──────── Data for analysis

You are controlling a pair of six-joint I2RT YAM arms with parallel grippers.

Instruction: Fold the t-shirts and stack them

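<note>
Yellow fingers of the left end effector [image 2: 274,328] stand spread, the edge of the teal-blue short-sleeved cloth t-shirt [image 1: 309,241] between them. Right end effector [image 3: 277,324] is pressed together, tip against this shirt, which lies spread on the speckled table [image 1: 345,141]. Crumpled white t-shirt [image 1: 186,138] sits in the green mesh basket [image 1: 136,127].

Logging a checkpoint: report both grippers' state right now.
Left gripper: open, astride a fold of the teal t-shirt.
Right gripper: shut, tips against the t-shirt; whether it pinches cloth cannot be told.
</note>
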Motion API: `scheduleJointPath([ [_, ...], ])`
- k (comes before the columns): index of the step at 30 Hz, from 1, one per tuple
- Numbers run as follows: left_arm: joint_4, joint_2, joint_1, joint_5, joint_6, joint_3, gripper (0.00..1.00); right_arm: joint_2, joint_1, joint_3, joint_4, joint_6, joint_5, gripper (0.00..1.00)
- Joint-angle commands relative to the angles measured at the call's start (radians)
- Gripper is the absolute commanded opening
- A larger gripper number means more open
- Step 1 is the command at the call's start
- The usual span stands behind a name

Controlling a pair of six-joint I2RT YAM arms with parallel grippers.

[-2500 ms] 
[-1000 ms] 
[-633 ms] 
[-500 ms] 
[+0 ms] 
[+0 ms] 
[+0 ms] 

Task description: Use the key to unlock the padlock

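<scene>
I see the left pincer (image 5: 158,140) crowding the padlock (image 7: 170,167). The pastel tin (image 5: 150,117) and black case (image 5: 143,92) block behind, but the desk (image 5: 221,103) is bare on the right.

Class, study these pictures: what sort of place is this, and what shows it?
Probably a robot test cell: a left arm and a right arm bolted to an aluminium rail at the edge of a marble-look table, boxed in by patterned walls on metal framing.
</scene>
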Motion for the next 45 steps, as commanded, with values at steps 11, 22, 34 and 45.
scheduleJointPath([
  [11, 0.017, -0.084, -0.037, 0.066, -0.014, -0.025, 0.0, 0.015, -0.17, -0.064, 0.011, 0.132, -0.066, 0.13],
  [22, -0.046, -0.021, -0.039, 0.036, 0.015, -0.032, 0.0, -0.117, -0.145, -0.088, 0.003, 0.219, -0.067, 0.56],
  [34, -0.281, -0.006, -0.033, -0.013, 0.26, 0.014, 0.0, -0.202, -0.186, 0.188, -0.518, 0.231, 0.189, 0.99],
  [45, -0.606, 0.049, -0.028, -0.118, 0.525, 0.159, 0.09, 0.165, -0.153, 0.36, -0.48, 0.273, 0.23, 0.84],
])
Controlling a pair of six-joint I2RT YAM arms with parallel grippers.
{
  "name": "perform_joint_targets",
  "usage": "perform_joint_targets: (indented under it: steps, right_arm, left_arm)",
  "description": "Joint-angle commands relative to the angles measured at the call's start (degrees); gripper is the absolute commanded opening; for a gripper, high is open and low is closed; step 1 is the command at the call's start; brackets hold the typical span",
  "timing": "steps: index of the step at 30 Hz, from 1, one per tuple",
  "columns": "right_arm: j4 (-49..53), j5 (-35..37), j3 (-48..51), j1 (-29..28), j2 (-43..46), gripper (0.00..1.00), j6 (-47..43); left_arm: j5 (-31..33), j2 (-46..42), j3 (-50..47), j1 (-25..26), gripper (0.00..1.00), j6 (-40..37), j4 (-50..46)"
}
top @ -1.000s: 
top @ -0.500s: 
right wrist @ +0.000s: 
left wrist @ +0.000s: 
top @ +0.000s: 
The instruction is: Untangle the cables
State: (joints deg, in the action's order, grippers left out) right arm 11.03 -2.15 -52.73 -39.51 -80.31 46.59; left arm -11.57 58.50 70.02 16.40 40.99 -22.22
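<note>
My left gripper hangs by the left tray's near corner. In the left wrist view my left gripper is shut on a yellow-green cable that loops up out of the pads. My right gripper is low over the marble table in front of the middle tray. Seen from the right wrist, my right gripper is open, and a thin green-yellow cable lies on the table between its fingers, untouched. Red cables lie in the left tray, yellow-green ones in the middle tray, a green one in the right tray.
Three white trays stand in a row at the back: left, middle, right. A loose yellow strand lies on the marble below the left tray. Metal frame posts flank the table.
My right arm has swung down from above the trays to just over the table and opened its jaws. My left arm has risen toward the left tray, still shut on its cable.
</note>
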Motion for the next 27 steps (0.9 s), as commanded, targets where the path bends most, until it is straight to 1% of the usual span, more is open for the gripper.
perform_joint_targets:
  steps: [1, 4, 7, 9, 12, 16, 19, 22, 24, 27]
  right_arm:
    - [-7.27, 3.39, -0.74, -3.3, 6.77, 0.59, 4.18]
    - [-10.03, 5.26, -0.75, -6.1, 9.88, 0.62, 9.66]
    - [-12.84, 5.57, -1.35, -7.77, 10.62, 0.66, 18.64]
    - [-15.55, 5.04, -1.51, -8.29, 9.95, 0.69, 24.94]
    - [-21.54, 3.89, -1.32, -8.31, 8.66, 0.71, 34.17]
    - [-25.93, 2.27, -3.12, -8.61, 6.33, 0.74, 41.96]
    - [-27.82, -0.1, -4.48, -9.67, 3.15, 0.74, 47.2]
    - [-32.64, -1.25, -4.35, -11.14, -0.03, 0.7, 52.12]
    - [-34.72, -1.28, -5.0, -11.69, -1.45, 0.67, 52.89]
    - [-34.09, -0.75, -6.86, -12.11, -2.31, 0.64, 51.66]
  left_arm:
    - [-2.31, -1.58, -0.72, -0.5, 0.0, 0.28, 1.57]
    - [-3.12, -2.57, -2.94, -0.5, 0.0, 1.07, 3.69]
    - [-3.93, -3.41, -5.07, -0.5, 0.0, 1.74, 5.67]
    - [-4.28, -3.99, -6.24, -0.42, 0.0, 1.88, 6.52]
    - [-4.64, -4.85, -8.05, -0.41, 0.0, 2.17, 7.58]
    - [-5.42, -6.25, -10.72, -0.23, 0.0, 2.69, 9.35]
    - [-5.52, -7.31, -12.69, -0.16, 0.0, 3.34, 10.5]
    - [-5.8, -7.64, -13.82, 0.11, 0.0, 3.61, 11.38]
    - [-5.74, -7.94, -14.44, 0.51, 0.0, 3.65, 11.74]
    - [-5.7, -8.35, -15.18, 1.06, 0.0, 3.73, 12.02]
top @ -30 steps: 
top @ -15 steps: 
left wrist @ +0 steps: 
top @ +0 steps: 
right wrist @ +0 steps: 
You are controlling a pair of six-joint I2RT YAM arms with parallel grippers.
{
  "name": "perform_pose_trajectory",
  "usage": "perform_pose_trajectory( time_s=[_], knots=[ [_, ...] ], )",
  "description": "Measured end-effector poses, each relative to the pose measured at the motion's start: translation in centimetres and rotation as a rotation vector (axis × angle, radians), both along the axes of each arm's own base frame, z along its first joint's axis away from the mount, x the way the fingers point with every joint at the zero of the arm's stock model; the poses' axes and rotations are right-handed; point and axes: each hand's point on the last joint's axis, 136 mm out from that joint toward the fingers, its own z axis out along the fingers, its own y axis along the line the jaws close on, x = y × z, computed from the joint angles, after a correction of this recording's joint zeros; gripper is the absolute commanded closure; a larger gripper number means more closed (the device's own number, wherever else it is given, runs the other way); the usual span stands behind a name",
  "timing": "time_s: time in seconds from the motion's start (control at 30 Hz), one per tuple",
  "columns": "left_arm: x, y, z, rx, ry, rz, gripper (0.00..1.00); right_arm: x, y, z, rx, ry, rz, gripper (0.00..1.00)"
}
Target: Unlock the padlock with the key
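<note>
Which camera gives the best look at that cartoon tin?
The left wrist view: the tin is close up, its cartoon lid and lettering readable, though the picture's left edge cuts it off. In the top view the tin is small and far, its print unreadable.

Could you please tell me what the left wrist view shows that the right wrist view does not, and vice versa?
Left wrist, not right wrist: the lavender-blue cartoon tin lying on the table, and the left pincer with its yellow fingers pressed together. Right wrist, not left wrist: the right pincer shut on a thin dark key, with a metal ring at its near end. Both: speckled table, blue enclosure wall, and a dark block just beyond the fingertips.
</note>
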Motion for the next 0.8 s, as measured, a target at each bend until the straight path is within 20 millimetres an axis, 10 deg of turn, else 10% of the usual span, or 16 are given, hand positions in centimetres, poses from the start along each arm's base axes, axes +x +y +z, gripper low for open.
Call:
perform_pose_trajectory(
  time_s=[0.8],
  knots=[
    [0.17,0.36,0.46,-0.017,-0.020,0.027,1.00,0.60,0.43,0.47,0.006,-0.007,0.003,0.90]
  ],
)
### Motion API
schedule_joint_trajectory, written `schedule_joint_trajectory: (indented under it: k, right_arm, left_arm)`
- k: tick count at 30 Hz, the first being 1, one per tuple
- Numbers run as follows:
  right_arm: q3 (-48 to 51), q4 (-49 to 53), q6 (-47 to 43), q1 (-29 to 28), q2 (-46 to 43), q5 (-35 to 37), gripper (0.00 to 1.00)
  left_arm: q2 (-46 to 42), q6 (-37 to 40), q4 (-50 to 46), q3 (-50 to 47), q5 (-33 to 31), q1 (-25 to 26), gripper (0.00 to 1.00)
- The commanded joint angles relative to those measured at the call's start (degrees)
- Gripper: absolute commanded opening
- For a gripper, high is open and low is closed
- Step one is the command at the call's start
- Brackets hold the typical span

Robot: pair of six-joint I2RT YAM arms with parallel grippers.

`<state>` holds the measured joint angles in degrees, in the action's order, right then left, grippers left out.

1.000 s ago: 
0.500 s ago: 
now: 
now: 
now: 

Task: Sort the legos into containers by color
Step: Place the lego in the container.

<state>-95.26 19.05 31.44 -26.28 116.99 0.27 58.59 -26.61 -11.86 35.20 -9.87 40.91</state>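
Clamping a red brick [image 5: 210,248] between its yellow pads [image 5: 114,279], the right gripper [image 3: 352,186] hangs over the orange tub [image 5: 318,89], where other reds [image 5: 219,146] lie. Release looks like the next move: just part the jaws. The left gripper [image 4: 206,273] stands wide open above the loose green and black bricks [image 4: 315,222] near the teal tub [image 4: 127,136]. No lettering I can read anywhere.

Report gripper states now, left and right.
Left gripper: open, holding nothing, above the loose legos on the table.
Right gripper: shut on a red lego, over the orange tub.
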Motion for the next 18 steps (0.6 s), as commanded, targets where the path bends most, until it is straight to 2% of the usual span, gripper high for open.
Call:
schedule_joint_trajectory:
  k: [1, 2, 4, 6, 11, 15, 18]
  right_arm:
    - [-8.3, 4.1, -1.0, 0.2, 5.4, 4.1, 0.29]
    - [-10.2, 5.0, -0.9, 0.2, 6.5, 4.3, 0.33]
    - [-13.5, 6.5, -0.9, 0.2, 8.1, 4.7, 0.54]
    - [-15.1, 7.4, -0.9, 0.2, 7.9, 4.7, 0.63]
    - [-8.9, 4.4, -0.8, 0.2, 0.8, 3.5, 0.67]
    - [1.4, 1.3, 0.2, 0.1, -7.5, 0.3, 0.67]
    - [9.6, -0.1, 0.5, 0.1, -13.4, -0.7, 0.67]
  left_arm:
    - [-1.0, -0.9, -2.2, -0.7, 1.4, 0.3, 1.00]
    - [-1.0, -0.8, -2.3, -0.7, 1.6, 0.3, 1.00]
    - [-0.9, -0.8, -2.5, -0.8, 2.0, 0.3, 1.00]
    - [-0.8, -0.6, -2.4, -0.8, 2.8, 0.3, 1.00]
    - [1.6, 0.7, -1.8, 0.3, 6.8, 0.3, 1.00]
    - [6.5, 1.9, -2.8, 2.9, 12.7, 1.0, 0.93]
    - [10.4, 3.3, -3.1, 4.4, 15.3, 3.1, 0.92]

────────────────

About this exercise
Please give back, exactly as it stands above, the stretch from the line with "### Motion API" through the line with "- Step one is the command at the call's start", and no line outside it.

Response
### Motion API
schedule_joint_trajectory, written `schedule_joint_trajectory: (indented under it: k, right_arm, left_arm)`
- k: tick count at 30 Hz, the first being 1, one per tuple
- Numbers run as follows:
  right_arm: q3 (-48 to 51), q4 (-49 to 53), q6 (-47 to 43), q1 (-29 to 28), q2 (-46 to 43), q5 (-35 to 37), gripper (0.00 to 1.00)
  left_arm: q2 (-46 to 42), q6 (-37 to 40), q4 (-50 to 46), q3 (-50 to 47), q5 (-33 to 31), q1 (-25 to 26), gripper (0.00 to 1.00)
- The commanded joint angles relative to those measured at the call's start (degrees)
- Gripper: absolute commanded opening
- For a gripper, high is open and low is closed
- Step one is the command at the call's start

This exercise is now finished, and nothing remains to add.